- Issue created by @delzhand
- 🇺🇸United States cmlara
Login will fail using REST, but succeed when using the drupal login form using the same credentials.
Officially we do not support REST authentication in the 8.x-1.x branch.
TfaUserAuthenticationController’s job is to shut down the route in response to SA-CONTRIB-2023-030 to partially mitigate the risk. It was never intended to be a “works everywhere” class rather it was built as extra mitigation for when sites fail to disable REST.
The 2.x branch has had a significant change in architecture to allow us to support REST that can. If reasonable be backported to the 1.x API.
I’m inclined to won’t fix this on 1.x as it would add some extra complications for a feature that we can not properly support.
If we break still in 2.x there would be an issue for us to evaluate.
- 🇺🇸United States delzhand
I forgot an important aspect of this - what this MR allows is for users who DON'T have TFA enabled to log in via REST. My particular use case is that TFA is only required for certain privileged roles, while the vast majority of users do not have TFA enabled. The one place I'm using REST is exclusively for those less privileged users.
- 🇺🇸United States cmlara
The one place I'm using REST is exclusively for those less privileged users.
The problem is that our architecture is fundamentally flawed in the 1.x branch. We can not say that TFA will be applied on anything except the login form, and even that honestly is not guaranteed given issues we have found (2.x attempts to fix). My statement as a co-maintainer is "If you have REST enabled you should assume TFA is not enforced for any user, especially privileged users". You might not have any attack points in that regard however as a co-maintainer the only way I can even remotely stand behind the code for the 1.x branch is if REST is disabled.

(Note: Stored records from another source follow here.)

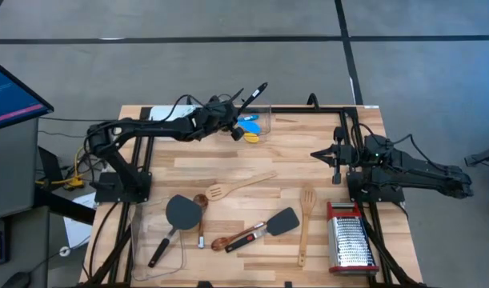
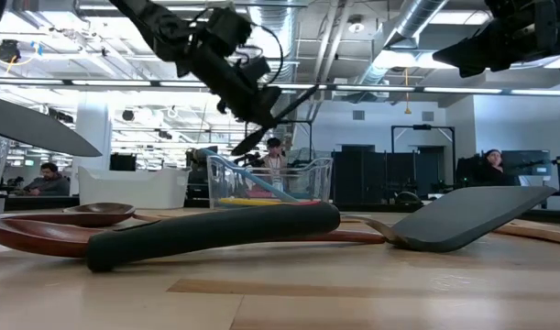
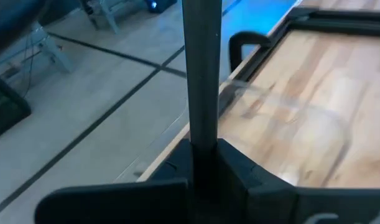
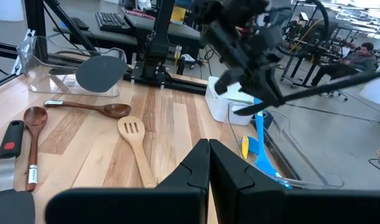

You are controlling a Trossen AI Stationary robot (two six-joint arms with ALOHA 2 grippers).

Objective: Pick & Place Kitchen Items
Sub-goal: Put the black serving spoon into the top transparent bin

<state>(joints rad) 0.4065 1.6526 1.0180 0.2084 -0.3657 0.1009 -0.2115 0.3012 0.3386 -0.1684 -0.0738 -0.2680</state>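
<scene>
Dark grip: black fingers (image 3: 233,177) of the left gripper (image 1: 228,112) are clamped narrow on a slim dark utensil (image 1: 254,94), pinching it low on the handle so most of its length sticks out beyond the tips.
Where it hangs: up in the air at the far edge of the table (image 1: 308,156), right over the clear tub (image 1: 260,120); the low view shows it slanting down, its broad end just above the tub's rim.
Look of the held piece: long, thin, dark grey to black, straight shaft, flattened spoon-like end; I can't tell if it's slotted.
Inside the tub: blue and yellow silicone spoons (image 1: 250,126) are lying there.
Risk one: that long overhang could swing and knock the tub wall, shoving the light tub off the far edge, which is very close.
Risk two: released at this slant, the piece may bridge the rim and tip out rather than drop in.
Risk three: a thin round shaft in a narrow pinch can twist or slide.
Right gripper (image 1: 338,164): fingers pressed together, empty, waiting just above the table's right side.
Left to go: wooden slotted spatula (image 1: 228,188), wooden spoon (image 1: 200,210), dark grey spatula (image 1: 282,222), more near the front.
Not for moving: box grater (image 1: 350,236), front right.
</scene>
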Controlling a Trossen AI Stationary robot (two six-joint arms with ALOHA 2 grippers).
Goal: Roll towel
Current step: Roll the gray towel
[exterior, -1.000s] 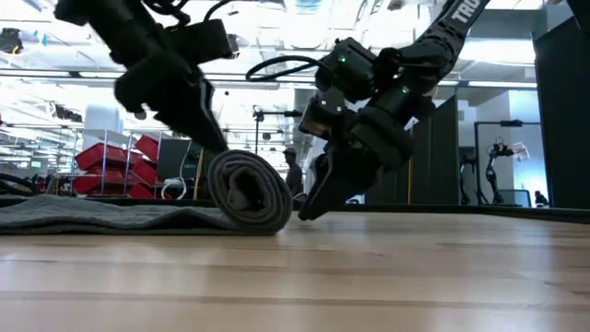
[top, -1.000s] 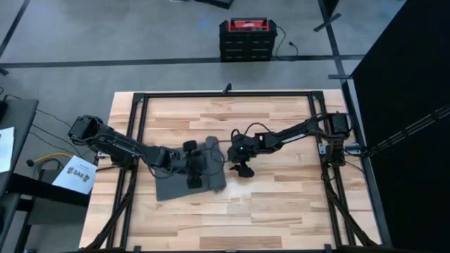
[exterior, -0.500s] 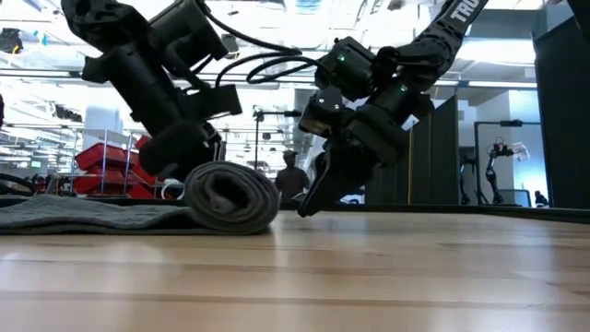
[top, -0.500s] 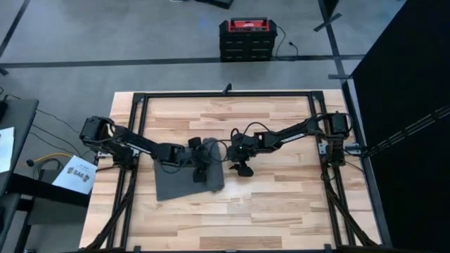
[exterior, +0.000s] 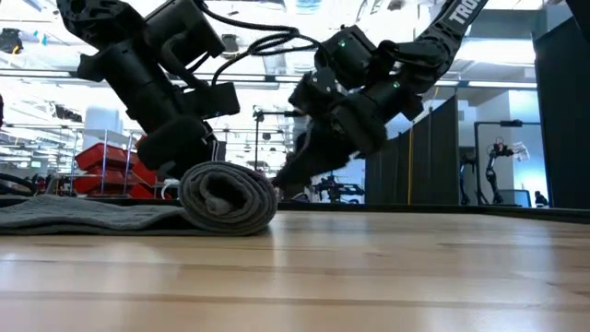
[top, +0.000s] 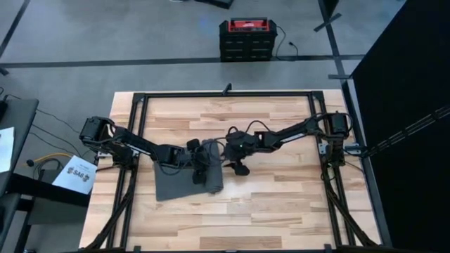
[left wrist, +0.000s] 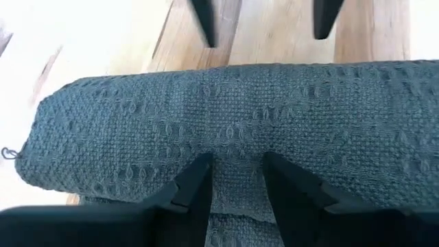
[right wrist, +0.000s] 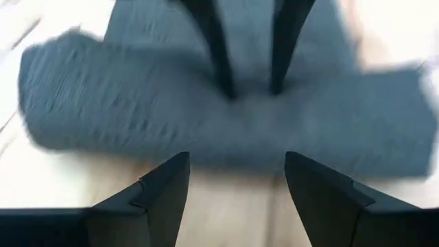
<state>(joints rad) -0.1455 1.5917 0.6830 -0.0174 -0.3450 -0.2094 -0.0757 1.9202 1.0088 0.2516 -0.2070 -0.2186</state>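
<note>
While the towel (top: 188, 177) is lying mid-table, its 3 o'clock half is rolled (flat cloth remaining at 9); left gripper (left wrist: 236, 180) is pressing narrowly into the roll, right gripper (right wrist: 236, 180) is hovering wide.

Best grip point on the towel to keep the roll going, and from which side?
Take the rolled part of the towel mid-length, pinching its top, probably from the right pincer's side: the flat tail lies toward the left arm, and the left pincer already presses there.

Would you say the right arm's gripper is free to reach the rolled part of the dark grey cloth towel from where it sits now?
Probably yes: the right gripper is open, facing the dark grey towel's roll, with only bare wooden table between. The left gripper presses from the opposite side.
</note>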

https://project.pages.drupalcode.org/tfa/technical/set-user-protection/ discusses some of the technical points we needed to target in order to be able to properly secure down REST authentication in 2.x.
The code in TfaLoginController should NOT be called. It is a a partial (not a full) safety fence. Hence we really do not want to be doing much in the way of "improvements" to it.
As for the MR itself: A 10 second review has me questioning the lack of flood protection, and wondering what other risks might be applicable to trying to call authenticate() at that portion of the stack. As noted above we wouldn't want to expend effort here on 1.x given that we expect sites to disable rest and for this code to never be called.
- 🇺🇸United States cmlara
Closing as won't-fix per above notes that 8.x-1.x is not REST safe.